Fritz mengapresiasi kegiatan yang digagas oleh Bawaslu Sumut ini. Menurut dia kegiatan yang melibatkan para akademisi ini sangat penting terutama akademisi dibidang hukum.

“Menurut saya sangat penting, karena keterlibatan para akademisi ini dapat menguatkan peran Bawaslu kedepannya diranah penyelesaian sengketa dan aspek hukumnya,” kata Fritz. Ia juga mendorong Bawaslu Provinsi lainnya untuk dapat melibatkan para APHTN-HAN di Provinsi masing-masing dalam rangka mewujudkan aspek hukum dalam pemilu berjalan lebih baik.

Pada kesempatan yang sama Ketua Bawaslu Sumut, Syafrida R. Rasahan mengatakan, kegiatan yang melibatkan para akademisi ini sebagai persiapan menuju Pilkada 2018 di Sumut. Dalam rangka menyukseskan Pilkada 2018 di Sumut nanti, Bawaslu Sumut akan menggandeng berbagai pihak teruatama akademisi.

Dia juga berharap dengan adanya kerjasama dengan para pihak teruatama para akademisi mampu memberikan masukan bagaimana sebaiknya proses penyelesaian sengketa pilkada ini dilakukan, baik dari segi regulasi, maupun dari hukum acaranya.
“Dan bagaimana struktur putusan yang paling baik yang mencerminkan bahwa ini adalah proses yang dilakukan dengan pertimbangan hukum yang maksimal,” lanjut dia.

Selain itu, Syafrida menuturkan, dengan adanya kewenangan lebih yang diberikan kepada Bawaslu melalui Undang-Undang Pilkada dijadikan sebagai tempat oleh semua pihak menyalurkan ketidakpuasannya atas hasil Pilkada kepada Pengawas Pemilu.
Kewenangan yang dimiliki Pengawas Pemilu sekarang ini tentunya sebuah kebanggaan. Dulu, lanjut Syafrida, setiap pelaksanaan Pilkada di Sumut selalu anarkis. Kantor panwas dibakar, Kantor KPU disegel. Tapi setelah diberikan kewenangan lebih oleh Undang-Undang Pilkada hal tersebut tidak terulang lagi.

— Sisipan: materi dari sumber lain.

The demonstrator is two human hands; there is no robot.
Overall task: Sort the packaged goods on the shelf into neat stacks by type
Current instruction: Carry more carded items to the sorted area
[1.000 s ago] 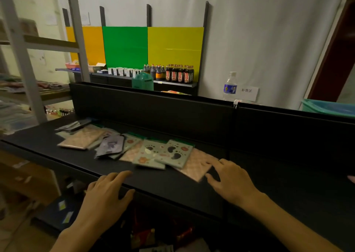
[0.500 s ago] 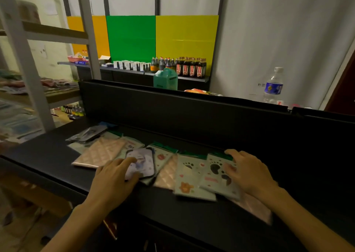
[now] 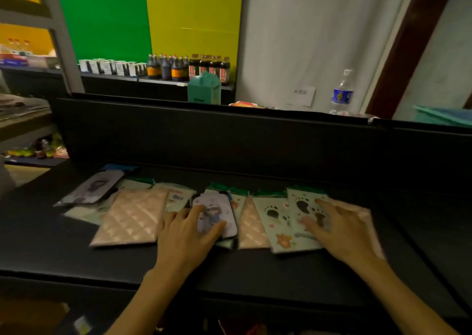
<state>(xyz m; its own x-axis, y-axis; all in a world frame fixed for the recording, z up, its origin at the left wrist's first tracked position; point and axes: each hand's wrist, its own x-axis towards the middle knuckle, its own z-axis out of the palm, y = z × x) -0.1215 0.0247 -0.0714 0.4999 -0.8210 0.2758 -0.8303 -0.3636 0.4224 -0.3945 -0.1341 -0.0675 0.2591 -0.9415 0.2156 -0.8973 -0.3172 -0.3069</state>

Dia menambahkan, kewenangan yang diberikan Undang-Undang Pilkada kepada Pengawas Pemilu harus dijalankan dengan baik, dan bermanfaat bagi masyarakat, serta
Seperti yang diketahui bersama, Pengaturan Penyelesaian Sengketa Pemilihan diatur dalam Perbawaslu Nomor 7 Tahun 2016 tentang Perubahan atas Perbawaslu Nomor 8 Tahun 2015 tentang Tata Cara Penyelesaian Sengketa Pemilihan Gubernur/Wakil Gubernur, Bupati/Wakil Bupati, serta Walikota/Wakil Walikota.

Pengaturan tersebut merupakan turunan dari Undang-Undang Nomor 10 Tahun 2016 tentang Pemilihan Gubernur/Wakil Gubernur, Bupati/Wakil Bupati, serta Walikota/Wakil Walikota (yang disebut Pemilihan) sebagaimana diatur dalam pasal 142 Undang-Undang Nomor 10 Tahun 2016.